THE TASK
Each line of the data below must be reproduced without any change.

···

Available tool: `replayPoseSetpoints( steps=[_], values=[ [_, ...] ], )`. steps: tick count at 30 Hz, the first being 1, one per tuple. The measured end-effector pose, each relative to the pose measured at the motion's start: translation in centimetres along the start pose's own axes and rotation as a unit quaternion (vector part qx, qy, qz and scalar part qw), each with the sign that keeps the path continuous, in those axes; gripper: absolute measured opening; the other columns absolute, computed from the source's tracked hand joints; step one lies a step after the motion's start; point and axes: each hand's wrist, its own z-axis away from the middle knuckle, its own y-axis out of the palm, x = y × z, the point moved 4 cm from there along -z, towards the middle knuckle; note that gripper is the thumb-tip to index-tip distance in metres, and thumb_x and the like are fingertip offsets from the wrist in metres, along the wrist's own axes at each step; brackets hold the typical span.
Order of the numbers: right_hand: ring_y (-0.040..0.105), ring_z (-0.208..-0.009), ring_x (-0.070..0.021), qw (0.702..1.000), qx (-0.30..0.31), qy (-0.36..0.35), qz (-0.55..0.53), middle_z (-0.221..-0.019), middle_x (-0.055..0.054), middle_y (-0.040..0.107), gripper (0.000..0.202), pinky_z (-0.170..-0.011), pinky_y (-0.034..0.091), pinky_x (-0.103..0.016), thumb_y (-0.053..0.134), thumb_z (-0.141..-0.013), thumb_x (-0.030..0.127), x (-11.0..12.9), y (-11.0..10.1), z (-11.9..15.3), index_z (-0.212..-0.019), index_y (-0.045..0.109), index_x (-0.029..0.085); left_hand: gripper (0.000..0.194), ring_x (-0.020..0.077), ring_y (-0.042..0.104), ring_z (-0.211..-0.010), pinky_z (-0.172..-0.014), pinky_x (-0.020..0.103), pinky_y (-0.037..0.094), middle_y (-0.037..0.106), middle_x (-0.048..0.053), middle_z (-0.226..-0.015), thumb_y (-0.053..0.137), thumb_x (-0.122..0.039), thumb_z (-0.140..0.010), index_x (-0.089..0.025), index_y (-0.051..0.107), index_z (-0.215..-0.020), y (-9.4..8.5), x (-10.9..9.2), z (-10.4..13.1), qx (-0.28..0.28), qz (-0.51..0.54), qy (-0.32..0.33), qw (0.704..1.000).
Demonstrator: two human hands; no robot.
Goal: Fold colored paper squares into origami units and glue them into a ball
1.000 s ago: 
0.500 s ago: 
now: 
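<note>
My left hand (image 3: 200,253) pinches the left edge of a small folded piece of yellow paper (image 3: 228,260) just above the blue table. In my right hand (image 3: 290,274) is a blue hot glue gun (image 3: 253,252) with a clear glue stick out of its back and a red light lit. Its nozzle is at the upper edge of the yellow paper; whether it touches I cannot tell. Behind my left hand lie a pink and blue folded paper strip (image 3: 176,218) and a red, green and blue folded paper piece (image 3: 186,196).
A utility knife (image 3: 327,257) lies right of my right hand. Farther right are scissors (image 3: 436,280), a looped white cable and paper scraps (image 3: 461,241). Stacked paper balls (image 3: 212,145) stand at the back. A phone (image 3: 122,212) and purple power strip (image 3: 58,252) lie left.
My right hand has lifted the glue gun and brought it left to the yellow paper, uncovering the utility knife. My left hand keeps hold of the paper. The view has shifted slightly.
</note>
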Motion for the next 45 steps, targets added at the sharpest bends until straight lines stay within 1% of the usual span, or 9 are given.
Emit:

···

SOLUTION TO THIS EXERCISE
Available tool: `replayPoseSetpoints( steps=[_], values=[ [_, ...] ], )`. steps: tick count at 30 Hz, the first being 1, one per tuple. The measured end-effector pose, each relative to the pose measured at the motion's start: translation in centimetres along the start pose's own axes and rotation as a unit quaternion (vector part qx, qy, qz and scalar part qw), each with the sign that keeps the path continuous, in those axes; gripper: absolute measured opening; the other columns absolute, computed from the source's tracked hand joints; step one lies a step after the motion's start; point and axes: each hand's wrist, its own z-axis away from the middle knuckle, its own y-axis out of the palm, x = y × z, the point moved 4 cm from there along -z, towards the middle knuckle; note that gripper is the thumb-tip to index-tip distance in metres, and thumb_x and the like are fingertip offsets from the wrist in metres, along the wrist's own axes at each step; brackets hold the typical span.
Order of the numbers: right_hand: ring_y (-0.040..0.105), ring_z (-0.208..-0.009), ring_x (-0.070..0.021), qw (0.702..1.000), qx (-0.30..0.31), qy (-0.36..0.35), qz (-0.55..0.53), middle_z (-0.221..-0.019), middle_x (-0.055..0.054), middle_y (-0.040..0.107), gripper (0.000..0.202), pinky_z (-0.170..-0.011), pinky_y (-0.034..0.091), pinky_x (-0.103..0.016), thumb_y (-0.053..0.134), thumb_z (-0.141..-0.013), thumb_x (-0.030..0.127), x (-11.0..12.9), y (-11.0..10.1), z (-11.9..15.3), index_z (-0.212..-0.019), index_y (-0.045..0.109), index_x (-0.029..0.085); left_hand: gripper (0.000..0.194), ring_x (-0.020..0.077), ring_y (-0.042..0.104), ring_z (-0.211..-0.010), pinky_z (-0.172..-0.014), pinky_x (-0.020..0.103), pinky_y (-0.037..0.094), middle_y (-0.037..0.106), middle_x (-0.048..0.053), middle_z (-0.226..-0.015), thumb_y (-0.053..0.137), thumb_x (-0.122..0.039), thumb_z (-0.140..0.010), index_x (-0.089..0.025), index_y (-0.051..0.107), index_z (-0.215..-0.020), y (-9.4..8.5), x (-10.9..9.2), z (-10.4..13.1), qx (-0.28..0.28), qz (-0.51..0.54), qy (-0.32..0.33), qw (0.704..1.000).
Demonstrator: two human hands; no robot.
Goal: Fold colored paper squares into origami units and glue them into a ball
1.000 s ago: 
0.500 s ago: 
now: 
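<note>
My left hand (image 3: 200,253) pinches the left edge of a small folded piece of yellow paper (image 3: 228,260) just above the blue table. In my right hand (image 3: 290,274) is a blue hot glue gun (image 3: 253,252) with a clear glue stick out of its back and a red light lit. Its nozzle is at the upper edge of the yellow paper; whether it touches I cannot tell. Behind my left hand lie a pink and blue folded paper strip (image 3: 176,218) and a red, green and blue folded paper piece (image 3: 186,196).
A utility knife (image 3: 327,257) lies right of my right hand. Farther right are scissors (image 3: 436,280), a looped white cable and paper scraps (image 3: 461,241). Stacked paper balls (image 3: 212,145) stand at the back. A phone (image 3: 122,212) and purple power strip (image 3: 58,252) lie left.
My right hand has lifted the glue gun and brought it left to the yellow paper, uncovering the utility knife. My left hand keeps hold of the paper. The view has shifted slightly.
</note>
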Motion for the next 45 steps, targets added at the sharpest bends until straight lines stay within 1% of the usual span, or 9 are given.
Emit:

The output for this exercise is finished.